You will find the best shopping in Dublin on and off Grafton Street. Toward the bottom of this pedestrian-only street you will find Dublin’s best department store, Brown Thomas, which recently opened a Luxury Hall supplying goodies from Jo Malone to Cartier. Where Grafton Street meets the famous Molly Malone statue, turn left on Suffolk Street to check out Avoca handweavers . No one does shabby chic better than the oldest retailer in Ireland, which has been producing classic and stylish woolens since 1723. At Fallon & Byrne you will find gourmet and export items and some of the nicest produce, meats, and wines in the city centre. Take a break from the best department store in Dublin, Brown Thomas, and hit Léon café on Wicklow Street for an americano and some of the best croissants and pastries in Dublin. If Brown Thomas doesn’t stock enough Vuitton to make you happy, you might want to brave the LUAS (Dublin’s lightrail service) to Dundrum where you can explore the latest designs at Harvey Nichols.

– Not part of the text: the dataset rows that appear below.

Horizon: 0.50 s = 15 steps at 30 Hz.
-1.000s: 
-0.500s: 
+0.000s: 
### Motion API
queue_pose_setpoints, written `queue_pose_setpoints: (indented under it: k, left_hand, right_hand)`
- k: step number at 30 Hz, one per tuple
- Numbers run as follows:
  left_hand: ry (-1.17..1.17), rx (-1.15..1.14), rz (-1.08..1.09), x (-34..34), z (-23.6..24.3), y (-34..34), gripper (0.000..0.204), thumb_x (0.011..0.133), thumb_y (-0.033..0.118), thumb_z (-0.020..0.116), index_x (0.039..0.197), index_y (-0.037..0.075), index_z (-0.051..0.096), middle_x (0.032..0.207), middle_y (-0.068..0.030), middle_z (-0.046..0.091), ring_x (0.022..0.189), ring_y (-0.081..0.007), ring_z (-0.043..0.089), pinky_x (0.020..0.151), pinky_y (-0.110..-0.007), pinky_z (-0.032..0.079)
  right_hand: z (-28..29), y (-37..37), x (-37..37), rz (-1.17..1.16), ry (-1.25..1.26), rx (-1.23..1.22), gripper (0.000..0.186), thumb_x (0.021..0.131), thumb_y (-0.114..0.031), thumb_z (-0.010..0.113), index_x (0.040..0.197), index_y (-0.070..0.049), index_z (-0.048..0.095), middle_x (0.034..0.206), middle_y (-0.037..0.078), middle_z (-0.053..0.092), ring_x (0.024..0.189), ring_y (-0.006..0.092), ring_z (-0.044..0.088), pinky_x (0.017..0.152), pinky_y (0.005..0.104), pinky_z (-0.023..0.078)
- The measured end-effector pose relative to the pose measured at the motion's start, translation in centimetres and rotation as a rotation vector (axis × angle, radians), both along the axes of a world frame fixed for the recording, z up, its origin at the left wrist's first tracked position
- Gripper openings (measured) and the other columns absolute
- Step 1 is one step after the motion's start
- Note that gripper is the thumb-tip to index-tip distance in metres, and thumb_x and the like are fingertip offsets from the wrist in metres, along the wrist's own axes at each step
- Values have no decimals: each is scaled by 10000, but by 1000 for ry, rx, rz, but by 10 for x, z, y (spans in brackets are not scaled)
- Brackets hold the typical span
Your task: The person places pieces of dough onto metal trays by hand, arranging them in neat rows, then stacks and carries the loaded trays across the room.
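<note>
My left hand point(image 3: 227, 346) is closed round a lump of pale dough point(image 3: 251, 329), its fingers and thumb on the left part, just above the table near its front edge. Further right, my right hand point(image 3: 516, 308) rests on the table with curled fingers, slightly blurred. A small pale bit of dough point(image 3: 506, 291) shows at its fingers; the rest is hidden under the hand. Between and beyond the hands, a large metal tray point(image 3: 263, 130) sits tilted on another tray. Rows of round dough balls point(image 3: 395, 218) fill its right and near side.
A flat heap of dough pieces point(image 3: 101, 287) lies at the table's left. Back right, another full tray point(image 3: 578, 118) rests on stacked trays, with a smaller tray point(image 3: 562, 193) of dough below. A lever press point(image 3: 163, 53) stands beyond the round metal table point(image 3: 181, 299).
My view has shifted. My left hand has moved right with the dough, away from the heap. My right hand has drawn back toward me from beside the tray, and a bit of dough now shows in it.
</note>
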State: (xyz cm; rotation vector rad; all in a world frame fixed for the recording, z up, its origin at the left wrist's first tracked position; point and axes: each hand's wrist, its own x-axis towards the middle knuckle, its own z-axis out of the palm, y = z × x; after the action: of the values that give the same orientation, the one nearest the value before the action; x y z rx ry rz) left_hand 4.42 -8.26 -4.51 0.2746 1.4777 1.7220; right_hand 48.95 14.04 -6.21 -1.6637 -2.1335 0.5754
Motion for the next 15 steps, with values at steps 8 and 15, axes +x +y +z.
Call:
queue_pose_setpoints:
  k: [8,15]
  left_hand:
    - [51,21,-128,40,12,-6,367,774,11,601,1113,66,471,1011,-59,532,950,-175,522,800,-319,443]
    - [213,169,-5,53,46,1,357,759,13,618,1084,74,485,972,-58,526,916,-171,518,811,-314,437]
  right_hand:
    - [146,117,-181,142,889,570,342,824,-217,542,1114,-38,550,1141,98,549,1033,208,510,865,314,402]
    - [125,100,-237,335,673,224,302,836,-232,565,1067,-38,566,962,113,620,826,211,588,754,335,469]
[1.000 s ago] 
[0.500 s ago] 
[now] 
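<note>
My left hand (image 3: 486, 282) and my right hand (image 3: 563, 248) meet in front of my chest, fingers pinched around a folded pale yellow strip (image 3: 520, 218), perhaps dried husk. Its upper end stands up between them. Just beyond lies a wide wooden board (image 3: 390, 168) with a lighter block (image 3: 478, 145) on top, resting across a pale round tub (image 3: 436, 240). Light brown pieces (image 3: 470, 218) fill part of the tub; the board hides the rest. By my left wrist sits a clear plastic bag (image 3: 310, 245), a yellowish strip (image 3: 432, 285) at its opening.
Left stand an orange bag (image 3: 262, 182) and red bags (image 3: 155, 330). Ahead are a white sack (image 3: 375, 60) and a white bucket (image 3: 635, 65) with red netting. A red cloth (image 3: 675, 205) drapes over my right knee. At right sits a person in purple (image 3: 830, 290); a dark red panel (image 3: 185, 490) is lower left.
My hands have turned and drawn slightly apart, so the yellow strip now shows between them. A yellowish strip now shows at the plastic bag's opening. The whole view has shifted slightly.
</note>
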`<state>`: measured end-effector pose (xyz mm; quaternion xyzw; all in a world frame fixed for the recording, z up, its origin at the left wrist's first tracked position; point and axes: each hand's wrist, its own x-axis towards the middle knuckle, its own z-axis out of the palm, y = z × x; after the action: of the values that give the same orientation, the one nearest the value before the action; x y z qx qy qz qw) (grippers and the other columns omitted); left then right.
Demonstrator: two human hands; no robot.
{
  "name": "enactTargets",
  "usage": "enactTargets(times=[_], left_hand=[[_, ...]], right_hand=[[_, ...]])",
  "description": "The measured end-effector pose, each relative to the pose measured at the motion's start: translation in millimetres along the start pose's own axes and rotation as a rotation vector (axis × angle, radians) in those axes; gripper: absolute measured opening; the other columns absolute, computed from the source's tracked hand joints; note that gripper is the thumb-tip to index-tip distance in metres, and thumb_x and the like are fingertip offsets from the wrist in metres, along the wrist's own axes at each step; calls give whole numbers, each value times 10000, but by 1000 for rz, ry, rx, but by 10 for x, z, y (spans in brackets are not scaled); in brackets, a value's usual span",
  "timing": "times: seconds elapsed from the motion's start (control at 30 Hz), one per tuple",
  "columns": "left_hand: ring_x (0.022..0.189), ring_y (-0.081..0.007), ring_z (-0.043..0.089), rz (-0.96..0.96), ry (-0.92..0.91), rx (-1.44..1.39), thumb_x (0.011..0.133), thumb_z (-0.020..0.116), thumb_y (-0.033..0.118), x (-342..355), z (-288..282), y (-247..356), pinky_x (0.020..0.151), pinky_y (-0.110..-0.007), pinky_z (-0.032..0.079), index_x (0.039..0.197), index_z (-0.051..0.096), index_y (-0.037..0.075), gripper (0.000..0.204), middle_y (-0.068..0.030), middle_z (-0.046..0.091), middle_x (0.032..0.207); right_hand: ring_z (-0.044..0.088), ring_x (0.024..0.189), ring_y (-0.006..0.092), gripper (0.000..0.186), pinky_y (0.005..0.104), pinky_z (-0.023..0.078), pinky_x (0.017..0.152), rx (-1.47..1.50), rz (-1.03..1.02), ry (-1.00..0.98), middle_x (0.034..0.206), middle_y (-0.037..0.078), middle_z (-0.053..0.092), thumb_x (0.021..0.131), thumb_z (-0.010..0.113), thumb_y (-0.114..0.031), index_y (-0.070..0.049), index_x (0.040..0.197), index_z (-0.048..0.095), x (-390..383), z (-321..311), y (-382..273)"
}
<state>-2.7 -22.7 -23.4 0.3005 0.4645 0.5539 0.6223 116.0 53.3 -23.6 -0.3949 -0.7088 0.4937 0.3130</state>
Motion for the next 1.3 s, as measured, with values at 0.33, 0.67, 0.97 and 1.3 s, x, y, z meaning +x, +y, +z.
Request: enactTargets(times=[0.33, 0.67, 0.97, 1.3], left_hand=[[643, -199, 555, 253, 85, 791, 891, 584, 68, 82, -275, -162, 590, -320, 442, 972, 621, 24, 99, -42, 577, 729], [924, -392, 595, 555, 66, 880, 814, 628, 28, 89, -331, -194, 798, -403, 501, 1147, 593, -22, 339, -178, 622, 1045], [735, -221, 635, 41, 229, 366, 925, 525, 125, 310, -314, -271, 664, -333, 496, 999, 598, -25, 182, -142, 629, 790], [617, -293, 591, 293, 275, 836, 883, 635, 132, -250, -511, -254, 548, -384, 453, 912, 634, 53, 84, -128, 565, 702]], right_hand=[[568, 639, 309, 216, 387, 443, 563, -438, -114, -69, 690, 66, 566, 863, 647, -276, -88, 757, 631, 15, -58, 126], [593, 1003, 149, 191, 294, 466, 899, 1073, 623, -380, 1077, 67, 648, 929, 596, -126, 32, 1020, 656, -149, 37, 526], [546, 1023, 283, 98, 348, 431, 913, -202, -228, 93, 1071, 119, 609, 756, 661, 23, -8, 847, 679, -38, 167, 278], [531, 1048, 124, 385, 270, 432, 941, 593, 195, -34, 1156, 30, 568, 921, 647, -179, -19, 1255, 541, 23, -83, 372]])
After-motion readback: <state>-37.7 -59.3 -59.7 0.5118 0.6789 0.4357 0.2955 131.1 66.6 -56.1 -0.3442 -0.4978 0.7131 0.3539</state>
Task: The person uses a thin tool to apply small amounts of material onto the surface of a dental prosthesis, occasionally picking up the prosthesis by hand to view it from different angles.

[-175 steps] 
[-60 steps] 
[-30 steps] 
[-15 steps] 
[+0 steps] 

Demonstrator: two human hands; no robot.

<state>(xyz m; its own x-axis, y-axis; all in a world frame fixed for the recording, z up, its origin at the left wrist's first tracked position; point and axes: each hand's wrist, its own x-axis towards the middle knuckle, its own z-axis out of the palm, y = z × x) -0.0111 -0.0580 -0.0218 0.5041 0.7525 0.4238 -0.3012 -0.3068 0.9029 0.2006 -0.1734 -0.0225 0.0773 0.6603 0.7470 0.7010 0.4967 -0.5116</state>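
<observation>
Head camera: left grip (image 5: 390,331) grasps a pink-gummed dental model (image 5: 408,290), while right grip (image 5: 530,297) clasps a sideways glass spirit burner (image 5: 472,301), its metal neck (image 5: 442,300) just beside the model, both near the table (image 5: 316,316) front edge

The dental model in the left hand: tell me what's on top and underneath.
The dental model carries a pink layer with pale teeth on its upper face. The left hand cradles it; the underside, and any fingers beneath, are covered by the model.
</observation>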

Hugh Lane Gallery; Book of Kells/Trinity College; National Gallery; Writers’ Museum; Kilmainham Gaol; Irish Museum of Modern Art (IMMA); Chester Beatty Library.
With one of the youngest populations in Europe, Dublin is a party capital city. The Temple Bar area boasts pubs, nightclubs, restaurants and general city debauchery every night and weekends are even busier with British and other European weekenders coming over for all kinds of occasions from stag and hen nights to 40th birthday parties and any other reason friends find to celebrate. In Dublin you can find burlesque at The Sugar Club (Lower Leeson St), live music at Vicar Street (on Thomas St, actually), and everything in between. If you can’t stay up that late, the Irish Film Institute (IFI) in Temple Bar has a nice selection of world and Irish cinema for early birds.
St Patrick’s Festival; Dublin Theatre Festival; Dublin Fringe Festival; Dublin Dance Festival; Dublin Gay Theatre Festival; Dublin Marathon; All-Ireland and other GAA matches; Rugby, soccer, and other internationals.